§ Task: Transcribe the listing in full. Keep every line exactly as it stands.

§ Data excerpt:
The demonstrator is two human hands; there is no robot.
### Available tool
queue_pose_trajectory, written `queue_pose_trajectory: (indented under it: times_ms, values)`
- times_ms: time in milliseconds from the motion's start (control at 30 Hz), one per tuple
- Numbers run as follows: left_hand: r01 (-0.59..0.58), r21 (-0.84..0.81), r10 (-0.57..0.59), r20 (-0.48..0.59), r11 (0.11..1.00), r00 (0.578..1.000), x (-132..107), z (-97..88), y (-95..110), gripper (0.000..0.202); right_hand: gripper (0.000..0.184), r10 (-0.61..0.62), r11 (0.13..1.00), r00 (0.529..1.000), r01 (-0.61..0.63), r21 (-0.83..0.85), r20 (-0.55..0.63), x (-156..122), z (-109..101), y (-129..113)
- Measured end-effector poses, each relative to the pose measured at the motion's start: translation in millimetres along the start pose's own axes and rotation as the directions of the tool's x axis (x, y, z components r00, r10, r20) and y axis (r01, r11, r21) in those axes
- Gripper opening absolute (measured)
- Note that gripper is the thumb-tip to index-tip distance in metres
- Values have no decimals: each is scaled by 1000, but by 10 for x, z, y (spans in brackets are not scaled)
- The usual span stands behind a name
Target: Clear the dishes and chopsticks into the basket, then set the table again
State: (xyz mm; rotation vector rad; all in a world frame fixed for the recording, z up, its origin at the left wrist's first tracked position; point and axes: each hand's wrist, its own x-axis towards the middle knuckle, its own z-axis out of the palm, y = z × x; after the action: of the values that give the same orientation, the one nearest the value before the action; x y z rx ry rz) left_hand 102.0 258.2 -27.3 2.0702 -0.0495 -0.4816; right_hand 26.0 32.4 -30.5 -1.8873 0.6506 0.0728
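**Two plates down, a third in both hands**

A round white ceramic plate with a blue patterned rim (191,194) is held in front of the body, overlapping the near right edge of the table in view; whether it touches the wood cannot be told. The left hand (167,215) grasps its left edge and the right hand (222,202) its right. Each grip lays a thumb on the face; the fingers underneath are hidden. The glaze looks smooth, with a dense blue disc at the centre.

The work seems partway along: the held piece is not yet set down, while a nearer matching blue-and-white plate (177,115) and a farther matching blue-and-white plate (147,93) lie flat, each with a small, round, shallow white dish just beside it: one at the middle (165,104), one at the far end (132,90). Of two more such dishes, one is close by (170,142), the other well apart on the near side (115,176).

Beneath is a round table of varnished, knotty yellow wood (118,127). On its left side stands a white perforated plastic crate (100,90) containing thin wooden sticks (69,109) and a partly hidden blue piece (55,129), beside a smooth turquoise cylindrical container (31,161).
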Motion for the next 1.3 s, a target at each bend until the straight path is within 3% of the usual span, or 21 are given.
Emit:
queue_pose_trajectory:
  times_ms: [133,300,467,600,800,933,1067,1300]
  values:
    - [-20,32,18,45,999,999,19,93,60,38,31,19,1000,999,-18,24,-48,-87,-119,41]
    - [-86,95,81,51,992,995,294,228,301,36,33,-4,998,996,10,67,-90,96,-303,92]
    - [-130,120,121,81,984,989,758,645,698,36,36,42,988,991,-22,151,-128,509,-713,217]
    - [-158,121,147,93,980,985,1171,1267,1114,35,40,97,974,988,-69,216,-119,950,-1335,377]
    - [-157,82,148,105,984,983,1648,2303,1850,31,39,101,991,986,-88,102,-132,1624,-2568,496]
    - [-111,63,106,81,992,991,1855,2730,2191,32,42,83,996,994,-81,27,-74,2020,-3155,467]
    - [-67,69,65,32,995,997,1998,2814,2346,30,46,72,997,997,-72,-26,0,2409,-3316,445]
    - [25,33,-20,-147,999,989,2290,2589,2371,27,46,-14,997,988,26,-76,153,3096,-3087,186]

§ Solution to the exercise:
The demonstrator is two human hands; there is no robot.
### Available tool
queue_pose_trajectory, written `queue_pose_trajectory: (indented under it: times_ms, values)`
- times_ms: time in milliseconds from the motion's start (control at 30 Hz), one per tuple
- Numbers run as follows: left_hand: r01 (-0.59..0.58), r21 (-0.84..0.81), r10 (-0.57..0.59), r20 (-0.48..0.59), r11 (0.11..1.00), r00 (0.578..1.000), x (-132..107), z (-97..88), y (-95..110), gripper (0.000..0.202); right_hand: gripper (0.000..0.184), r10 (-0.61..0.62), r11 (0.13..1.00), r00 (0.529..1.000), r01 (-0.61..0.63), r21 (-0.83..0.85), r20 (-0.55..0.63), x (-156..122), z (-109..101), y (-129..113)
- Measured end-effector poses, each relative to the pose measured at the motion's start: translation in millimetres along the start pose's own axes and rotation as the directions of the tool's x axis (x, y, z components r00, r10, r20) and y axis (r01, r11, r21) in those axes
- Gripper opening absolute (measured)
- Note that gripper is the thumb-tip to index-tip distance in metres
- Values have no decimals: each is scaled by 1000, but by 10 for x, z, y (spans in brackets are not scaled)
- The usual span stands behind a name
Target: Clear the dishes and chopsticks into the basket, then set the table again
State: (xyz mm; rotation vector rad; all in a world frame fixed for the recording, z up, its origin at the left wrist's first tracked position; point and axes: each hand's wrist, its own x-axis towards the middle knuckle, its own z-axis out of the palm, y = z × x; after the action: of the values that give the same orientation, the one nearest the value before the action; x y z rx ry rz) left_hand 102.0 258.2 -27.3 2.0702 -0.0495 -0.4816; right_hand 26.0 32.4 -30.5 -1.8873 0.6506 0.0728
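**Two plates down, a third in both hands**

A round white ceramic plate with a blue patterned rim (191,194) is held in front of the body, overlapping the near right edge of the table in view; whether it touches the wood cannot be told. The left hand (167,215) grasps its left edge and the right hand (222,202) its right. Each grip lays a thumb on the face; the fingers underneath are hidden. The glaze looks smooth, with a dense blue disc at the centre.

The work seems partway along: the held piece is not yet set down, while a nearer matching blue-and-white plate (177,115) and a farther matching blue-and-white plate (147,93) lie flat, each with a small, round, shallow white dish just beside it: one at the middle (165,104), one at the far end (132,90). Of two more such dishes, one is close by (170,142), the other well apart on the near side (115,176).

Beneath is a round table of varnished, knotty yellow wood (118,127). On its left side stands a white perforated plastic crate (100,90) containing thin wooden sticks (69,109) and a partly hidden blue piece (55,129), beside a smooth turquoise cylindrical container (31,161).
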Motion for the next 1.3 s, a target at each bend until the straight path is within 3% of the usual span, or 21 are given.
Emit:
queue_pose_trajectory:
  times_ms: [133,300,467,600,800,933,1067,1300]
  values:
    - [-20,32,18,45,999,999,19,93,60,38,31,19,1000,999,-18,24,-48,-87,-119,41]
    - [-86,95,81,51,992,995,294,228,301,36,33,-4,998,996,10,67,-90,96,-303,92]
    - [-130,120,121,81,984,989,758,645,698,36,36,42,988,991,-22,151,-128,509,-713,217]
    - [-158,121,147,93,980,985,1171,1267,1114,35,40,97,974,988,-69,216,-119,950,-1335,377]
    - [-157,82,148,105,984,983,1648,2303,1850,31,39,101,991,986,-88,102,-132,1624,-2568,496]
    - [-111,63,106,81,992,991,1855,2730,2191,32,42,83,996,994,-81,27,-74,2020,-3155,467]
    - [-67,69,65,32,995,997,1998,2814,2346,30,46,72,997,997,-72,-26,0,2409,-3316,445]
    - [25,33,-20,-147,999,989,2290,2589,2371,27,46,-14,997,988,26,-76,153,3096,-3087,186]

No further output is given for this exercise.